From the entries below, retype only the lines from the one with "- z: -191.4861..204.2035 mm" through the one with "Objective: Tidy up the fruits", exactly as written.

= Beginning of Section =

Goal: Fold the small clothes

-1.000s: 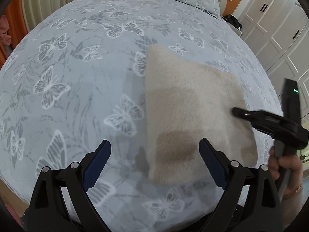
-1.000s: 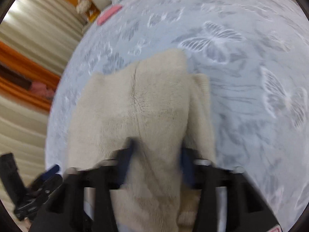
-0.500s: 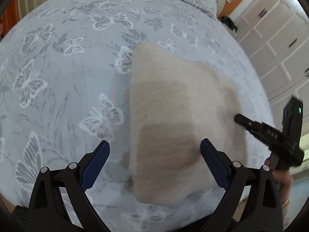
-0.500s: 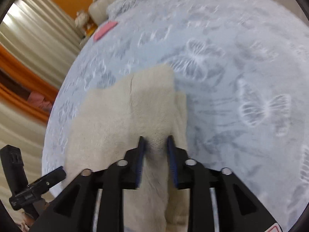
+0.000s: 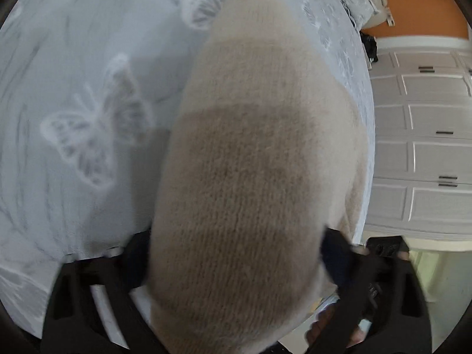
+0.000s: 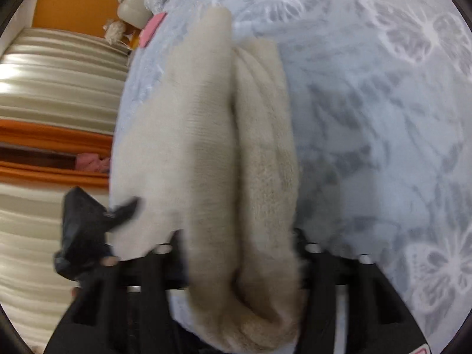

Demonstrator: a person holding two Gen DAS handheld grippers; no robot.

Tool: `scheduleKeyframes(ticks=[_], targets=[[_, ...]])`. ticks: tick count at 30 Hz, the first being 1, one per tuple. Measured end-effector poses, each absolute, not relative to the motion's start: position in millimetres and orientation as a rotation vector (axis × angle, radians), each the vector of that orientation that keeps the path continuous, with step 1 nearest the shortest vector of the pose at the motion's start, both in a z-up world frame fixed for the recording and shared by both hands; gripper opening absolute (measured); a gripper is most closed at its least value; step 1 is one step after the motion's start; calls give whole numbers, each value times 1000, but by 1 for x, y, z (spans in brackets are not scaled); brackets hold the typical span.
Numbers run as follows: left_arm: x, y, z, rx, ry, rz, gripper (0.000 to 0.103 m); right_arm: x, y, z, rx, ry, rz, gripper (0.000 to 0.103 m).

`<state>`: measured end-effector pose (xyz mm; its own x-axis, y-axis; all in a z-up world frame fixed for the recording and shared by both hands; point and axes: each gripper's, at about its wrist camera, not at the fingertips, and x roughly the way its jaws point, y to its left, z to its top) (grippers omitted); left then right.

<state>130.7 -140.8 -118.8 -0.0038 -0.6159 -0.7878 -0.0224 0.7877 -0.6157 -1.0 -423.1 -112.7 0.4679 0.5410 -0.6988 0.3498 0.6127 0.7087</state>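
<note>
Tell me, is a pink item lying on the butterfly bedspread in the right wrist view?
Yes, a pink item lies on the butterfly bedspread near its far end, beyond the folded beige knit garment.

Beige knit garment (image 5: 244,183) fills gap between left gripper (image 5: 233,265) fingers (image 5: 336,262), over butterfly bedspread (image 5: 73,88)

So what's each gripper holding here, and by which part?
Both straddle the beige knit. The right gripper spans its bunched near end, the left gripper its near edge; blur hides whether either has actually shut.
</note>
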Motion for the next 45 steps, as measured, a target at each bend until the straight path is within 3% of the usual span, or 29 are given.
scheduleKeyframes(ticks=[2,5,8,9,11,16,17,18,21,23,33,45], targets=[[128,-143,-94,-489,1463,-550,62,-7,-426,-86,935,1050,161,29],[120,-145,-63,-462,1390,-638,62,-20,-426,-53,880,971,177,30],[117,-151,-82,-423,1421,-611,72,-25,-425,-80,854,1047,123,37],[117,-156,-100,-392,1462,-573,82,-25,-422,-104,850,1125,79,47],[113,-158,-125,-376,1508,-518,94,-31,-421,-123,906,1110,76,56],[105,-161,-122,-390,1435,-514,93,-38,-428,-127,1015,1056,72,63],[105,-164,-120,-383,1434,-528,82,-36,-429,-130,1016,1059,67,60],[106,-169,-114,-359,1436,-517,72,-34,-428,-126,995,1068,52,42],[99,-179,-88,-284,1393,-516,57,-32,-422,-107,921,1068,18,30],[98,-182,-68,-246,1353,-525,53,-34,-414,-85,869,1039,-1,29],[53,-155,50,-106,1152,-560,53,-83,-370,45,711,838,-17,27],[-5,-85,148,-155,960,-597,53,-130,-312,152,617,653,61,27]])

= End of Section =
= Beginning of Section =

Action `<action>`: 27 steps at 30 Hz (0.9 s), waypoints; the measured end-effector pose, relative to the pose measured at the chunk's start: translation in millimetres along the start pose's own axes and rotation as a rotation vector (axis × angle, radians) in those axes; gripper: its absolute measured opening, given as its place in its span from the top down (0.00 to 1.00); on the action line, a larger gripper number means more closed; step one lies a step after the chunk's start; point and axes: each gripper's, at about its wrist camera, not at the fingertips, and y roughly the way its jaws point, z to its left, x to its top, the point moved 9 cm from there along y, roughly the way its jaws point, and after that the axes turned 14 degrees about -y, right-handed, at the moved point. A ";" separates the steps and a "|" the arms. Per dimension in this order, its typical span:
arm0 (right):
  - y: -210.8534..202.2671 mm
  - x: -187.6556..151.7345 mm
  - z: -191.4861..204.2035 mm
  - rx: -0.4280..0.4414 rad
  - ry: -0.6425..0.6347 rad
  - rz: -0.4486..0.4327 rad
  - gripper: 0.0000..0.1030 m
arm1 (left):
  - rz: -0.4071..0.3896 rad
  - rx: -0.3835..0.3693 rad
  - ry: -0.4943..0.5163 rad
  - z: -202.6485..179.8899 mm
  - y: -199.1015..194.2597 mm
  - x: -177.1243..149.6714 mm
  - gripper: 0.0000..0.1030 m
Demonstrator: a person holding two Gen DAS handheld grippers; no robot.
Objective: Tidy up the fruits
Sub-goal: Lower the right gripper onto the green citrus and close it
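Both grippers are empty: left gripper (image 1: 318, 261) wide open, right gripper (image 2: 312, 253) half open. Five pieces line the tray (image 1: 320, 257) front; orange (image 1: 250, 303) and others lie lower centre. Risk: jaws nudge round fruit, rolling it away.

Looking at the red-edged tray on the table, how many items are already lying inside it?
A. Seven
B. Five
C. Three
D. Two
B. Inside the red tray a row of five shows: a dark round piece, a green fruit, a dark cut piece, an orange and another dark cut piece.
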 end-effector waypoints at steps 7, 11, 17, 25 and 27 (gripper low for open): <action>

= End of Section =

Exercise answer -
  - z: -191.4861..204.2035 mm
  - rx: -0.4280..0.4414 rad
  - ry: -0.6425..0.6347 rad
  - rz: -0.4486..0.4327 rad
  - gripper: 0.0000..0.1030 m
arm1 (left):
  - rz: -0.4071..0.3896 rad
  - rx: -0.3835..0.3693 rad
  - ry: -0.4943..0.5163 rad
  - z: -202.6485..179.8899 mm
  - y: -199.1015..194.2597 mm
  - x: -177.1243..149.6714 mm
  - gripper: 0.0000..0.1030 m
Demonstrator: a person holding two Gen DAS handheld grippers; no robot.
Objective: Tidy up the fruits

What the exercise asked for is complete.